_WHAT TO DO_
Search the material below for the string "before". Return every line that holds it.

_MATERIAL FOR THE TASK_
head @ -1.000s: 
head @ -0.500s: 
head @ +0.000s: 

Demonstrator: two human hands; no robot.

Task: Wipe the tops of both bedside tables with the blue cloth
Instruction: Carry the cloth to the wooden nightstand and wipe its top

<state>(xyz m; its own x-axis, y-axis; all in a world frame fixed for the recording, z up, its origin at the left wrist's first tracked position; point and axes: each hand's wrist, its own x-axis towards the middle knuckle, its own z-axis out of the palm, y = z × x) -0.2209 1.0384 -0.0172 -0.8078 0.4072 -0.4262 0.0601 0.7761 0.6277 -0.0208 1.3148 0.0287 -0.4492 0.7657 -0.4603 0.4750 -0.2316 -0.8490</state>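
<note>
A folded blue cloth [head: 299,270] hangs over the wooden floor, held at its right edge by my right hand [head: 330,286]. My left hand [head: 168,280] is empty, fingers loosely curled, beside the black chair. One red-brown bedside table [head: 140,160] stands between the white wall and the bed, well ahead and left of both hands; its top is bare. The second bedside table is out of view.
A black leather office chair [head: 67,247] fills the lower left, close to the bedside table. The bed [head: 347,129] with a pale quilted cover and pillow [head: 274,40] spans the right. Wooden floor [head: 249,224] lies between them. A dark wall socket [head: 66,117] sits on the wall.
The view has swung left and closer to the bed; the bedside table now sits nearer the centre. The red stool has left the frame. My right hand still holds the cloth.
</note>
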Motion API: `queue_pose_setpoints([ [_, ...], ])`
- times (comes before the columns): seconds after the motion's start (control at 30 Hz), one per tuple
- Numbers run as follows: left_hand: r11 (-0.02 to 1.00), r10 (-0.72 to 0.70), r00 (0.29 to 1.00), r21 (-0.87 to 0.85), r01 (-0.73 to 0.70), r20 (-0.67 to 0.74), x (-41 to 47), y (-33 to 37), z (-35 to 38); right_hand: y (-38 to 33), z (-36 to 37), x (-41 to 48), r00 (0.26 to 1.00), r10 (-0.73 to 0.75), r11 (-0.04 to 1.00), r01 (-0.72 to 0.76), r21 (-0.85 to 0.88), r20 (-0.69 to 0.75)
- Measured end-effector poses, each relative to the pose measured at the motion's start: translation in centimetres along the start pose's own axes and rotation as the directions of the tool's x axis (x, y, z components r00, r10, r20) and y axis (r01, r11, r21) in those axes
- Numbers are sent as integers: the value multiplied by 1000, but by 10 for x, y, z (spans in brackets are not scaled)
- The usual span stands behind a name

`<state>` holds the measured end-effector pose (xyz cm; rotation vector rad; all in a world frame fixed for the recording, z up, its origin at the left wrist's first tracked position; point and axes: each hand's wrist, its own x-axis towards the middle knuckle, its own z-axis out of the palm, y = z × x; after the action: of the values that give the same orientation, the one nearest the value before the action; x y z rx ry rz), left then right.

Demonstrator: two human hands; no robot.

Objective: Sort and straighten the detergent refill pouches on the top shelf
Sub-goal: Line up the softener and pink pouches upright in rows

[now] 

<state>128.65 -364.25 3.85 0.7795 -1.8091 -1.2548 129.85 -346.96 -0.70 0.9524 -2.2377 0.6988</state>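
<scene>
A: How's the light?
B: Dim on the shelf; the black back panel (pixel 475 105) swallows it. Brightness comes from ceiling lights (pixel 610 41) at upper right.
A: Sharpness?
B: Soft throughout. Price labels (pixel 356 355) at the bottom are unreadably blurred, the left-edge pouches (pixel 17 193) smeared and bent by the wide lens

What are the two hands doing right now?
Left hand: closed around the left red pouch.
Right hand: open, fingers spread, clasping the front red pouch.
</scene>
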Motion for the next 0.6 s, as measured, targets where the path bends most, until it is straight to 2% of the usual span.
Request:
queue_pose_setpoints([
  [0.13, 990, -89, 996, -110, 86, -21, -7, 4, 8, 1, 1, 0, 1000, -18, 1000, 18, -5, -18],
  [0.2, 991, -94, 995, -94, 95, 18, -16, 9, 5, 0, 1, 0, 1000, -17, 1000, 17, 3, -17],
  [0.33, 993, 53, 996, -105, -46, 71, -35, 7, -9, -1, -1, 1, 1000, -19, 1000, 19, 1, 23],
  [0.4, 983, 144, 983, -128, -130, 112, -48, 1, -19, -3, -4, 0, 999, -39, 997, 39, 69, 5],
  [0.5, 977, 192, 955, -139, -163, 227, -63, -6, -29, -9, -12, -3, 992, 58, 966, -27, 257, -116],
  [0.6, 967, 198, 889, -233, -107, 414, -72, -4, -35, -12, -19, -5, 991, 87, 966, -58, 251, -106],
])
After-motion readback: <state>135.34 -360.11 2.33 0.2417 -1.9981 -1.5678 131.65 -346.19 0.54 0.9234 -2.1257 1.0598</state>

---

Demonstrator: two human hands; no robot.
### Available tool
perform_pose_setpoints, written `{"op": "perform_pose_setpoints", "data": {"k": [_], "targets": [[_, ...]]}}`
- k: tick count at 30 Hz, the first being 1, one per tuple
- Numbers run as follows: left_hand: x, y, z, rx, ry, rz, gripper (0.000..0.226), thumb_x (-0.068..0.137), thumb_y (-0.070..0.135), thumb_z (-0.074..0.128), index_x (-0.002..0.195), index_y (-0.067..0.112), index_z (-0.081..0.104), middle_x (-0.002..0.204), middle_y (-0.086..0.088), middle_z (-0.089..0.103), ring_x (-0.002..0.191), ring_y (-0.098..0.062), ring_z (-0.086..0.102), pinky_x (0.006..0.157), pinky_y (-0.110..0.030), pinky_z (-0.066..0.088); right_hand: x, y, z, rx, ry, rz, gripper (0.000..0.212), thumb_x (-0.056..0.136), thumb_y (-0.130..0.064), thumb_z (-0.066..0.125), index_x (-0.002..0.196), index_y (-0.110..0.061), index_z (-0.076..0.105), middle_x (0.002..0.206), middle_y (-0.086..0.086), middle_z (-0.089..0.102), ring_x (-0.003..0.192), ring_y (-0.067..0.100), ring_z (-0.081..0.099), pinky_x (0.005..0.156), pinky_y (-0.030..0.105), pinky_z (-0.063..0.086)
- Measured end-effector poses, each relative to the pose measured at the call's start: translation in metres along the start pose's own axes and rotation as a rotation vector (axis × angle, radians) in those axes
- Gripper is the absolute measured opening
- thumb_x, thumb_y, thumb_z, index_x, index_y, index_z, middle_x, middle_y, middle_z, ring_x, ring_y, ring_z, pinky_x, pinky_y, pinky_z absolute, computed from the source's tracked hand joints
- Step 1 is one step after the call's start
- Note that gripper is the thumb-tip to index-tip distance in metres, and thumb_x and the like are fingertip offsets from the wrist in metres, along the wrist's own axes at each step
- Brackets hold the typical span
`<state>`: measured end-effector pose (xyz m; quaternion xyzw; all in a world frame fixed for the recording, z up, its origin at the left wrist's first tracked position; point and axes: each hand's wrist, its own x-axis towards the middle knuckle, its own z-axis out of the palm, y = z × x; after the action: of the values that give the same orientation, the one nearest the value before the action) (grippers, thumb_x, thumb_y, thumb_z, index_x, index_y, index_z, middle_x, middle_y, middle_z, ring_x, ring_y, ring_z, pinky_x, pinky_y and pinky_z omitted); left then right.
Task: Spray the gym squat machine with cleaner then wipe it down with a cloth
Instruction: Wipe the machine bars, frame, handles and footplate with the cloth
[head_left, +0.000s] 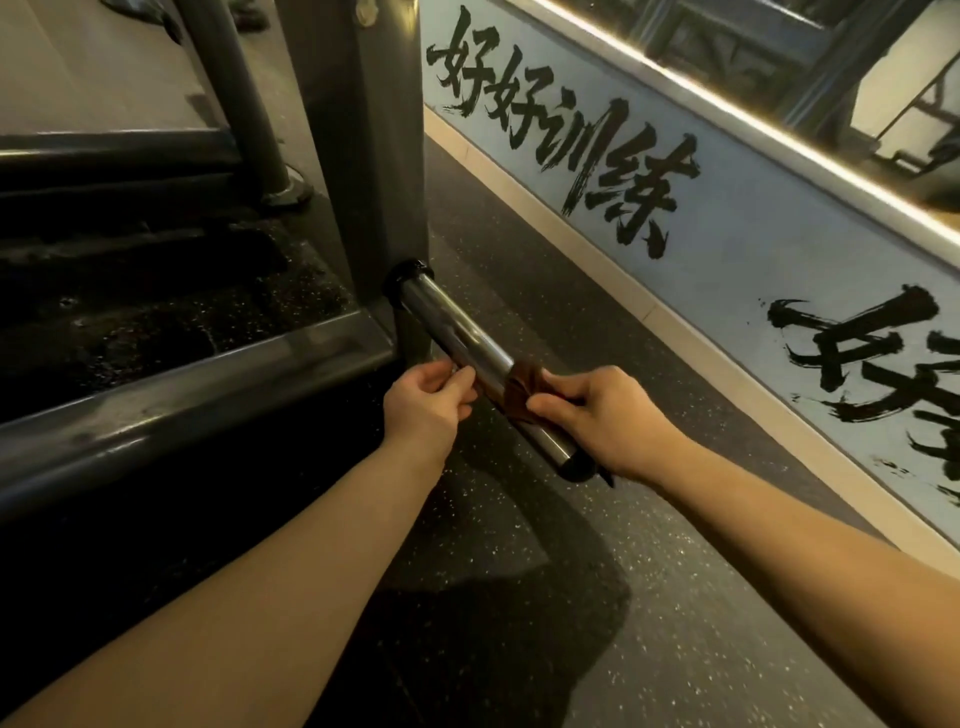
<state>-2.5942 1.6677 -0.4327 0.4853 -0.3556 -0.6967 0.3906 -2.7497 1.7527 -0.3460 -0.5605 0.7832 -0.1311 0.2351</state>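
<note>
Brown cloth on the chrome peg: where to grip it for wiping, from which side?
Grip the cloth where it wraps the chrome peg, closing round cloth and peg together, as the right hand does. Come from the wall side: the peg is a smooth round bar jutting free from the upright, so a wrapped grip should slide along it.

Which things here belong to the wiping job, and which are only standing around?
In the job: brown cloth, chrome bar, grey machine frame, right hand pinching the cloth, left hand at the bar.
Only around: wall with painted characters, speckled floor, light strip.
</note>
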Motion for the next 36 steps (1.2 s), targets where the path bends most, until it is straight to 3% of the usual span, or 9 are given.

_EXERCISE RESULT_
- times (comes before the columns): seconds after the motion's start (control at 30 Hz), one per tuple
`<state>` holds the measured end-effector pose (xyz cm; rotation vector rad; all in a world frame fixed for the recording, z up, its origin at the left wrist's first tracked position; point and axes: each hand's wrist, its own x-axis towards the middle knuckle, its own z-axis out of the palm, y = z × x; after the action: of the values that give the same orientation, the one nearest the value before the action; x y z rx ry rz), left then right.
`<state>`: measured end-effector pose (xyz m; quaternion xyzw; all in a world frame fixed for the recording, z up, its origin at the left wrist's first tracked position; point and axes: each hand's wrist, its own x-axis towards the middle knuckle, its own z-axis out of the palm, y = z × x; after the action: of the values that give the same orientation, the one nearest the value before the action) (grippers, thumb_x, thumb_y, thumb_z, index_x, index_y, index_z, middle_x, middle_y, middle_z, ring_x, ring_y, ring_z, pinky_x, pinky_y and pinky_z omitted); left then right.

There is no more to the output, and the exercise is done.